*Supplied material*
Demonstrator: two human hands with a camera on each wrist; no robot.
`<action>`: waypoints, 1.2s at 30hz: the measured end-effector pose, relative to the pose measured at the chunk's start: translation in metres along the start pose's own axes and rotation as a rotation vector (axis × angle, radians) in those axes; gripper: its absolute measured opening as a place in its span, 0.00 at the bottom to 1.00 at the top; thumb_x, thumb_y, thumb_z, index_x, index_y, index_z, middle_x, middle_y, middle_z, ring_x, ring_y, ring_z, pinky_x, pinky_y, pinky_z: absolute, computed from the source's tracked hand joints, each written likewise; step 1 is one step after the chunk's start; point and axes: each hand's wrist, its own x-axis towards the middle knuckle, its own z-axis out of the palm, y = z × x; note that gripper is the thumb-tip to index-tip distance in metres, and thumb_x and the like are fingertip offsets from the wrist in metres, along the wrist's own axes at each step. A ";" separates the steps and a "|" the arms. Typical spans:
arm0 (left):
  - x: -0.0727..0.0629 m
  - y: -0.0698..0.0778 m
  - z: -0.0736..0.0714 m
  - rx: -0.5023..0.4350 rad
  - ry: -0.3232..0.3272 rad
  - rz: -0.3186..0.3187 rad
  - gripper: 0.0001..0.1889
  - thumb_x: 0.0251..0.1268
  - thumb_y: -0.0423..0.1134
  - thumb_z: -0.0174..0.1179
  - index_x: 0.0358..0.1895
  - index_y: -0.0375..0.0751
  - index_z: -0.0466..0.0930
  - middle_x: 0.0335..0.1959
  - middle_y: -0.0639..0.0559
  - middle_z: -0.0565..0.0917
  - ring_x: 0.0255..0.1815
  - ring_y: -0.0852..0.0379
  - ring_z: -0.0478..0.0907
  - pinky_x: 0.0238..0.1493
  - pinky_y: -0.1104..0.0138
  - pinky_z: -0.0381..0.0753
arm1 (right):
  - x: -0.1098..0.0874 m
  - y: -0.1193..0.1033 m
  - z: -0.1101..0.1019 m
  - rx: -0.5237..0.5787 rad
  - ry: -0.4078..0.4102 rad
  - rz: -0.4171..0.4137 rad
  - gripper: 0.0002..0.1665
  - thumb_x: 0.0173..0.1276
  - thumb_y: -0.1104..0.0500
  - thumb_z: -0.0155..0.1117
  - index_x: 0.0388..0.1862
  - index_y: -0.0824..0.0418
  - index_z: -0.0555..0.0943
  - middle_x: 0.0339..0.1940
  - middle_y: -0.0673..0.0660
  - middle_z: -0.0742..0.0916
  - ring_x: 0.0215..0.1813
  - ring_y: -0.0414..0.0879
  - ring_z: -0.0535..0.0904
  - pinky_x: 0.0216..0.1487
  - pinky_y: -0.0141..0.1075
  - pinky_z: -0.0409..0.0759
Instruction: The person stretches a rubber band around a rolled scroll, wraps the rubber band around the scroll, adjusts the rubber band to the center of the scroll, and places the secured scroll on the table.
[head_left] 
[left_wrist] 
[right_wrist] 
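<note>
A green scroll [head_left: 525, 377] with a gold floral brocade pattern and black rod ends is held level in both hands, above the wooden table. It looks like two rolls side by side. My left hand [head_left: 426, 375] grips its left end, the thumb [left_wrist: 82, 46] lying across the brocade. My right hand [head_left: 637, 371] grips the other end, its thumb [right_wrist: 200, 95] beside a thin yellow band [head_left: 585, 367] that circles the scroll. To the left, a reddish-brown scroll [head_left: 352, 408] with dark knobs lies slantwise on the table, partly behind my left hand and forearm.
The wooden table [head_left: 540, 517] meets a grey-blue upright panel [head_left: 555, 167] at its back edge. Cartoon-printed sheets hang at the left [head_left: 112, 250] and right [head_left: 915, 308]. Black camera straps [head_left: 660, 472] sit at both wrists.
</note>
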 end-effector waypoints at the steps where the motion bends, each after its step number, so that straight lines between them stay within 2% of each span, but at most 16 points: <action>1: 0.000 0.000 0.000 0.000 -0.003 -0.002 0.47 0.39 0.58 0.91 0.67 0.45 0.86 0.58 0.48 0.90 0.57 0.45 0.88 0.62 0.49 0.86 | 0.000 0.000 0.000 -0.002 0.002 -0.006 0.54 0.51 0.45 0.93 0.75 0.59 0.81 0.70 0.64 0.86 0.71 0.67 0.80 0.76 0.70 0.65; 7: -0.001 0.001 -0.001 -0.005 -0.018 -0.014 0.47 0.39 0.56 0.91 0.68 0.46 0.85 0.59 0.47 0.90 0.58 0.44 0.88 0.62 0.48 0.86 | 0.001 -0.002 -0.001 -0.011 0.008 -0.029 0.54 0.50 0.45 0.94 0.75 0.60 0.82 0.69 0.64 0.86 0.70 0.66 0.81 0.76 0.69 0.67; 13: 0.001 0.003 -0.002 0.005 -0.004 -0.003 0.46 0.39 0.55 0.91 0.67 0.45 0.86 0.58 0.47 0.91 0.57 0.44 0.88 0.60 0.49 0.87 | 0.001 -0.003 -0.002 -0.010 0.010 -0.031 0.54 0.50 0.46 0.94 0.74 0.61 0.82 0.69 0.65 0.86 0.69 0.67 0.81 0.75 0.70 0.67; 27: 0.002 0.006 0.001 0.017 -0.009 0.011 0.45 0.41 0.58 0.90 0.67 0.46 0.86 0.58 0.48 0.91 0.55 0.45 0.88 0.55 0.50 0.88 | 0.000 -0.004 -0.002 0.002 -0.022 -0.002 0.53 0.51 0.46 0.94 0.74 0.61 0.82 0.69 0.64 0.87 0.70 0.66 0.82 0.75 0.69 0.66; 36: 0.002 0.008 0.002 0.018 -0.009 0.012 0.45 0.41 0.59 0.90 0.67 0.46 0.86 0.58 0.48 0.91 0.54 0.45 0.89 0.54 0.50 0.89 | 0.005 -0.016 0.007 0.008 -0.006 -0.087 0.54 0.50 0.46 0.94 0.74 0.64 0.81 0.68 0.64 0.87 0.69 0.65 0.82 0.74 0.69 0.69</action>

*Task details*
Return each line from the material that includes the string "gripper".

*Solution for this exercise*
`<action>`: waypoints, 1.2s at 30hz: the measured end-effector pose, relative to the pose measured at the chunk's start: translation in metres along the start pose's own axes and rotation as a rotation vector (axis × angle, radians) in those axes; gripper: its absolute measured opening as a place in its span, 0.00 at the bottom to 1.00 at the top; thumb_x, thumb_y, thumb_z, index_x, index_y, index_z, middle_x, middle_y, middle_z, ring_x, ring_y, ring_z, pinky_x, pinky_y, pinky_z: absolute, computed from the source's tracked hand joints, each written likewise; step 1 is one step after the chunk's start; point and axes: each hand's wrist, its own x-axis towards the middle knuckle, its own z-axis out of the palm, y = z × x; note that gripper is the thumb-tip to index-tip distance in metres, and thumb_x and the like are fingertip offsets from the wrist in metres, along the wrist's own axes at each step. A ";" separates the steps and a "|" the arms. Typical spans:
  - gripper: 0.0001..0.1889
  - gripper: 0.0002..0.1665

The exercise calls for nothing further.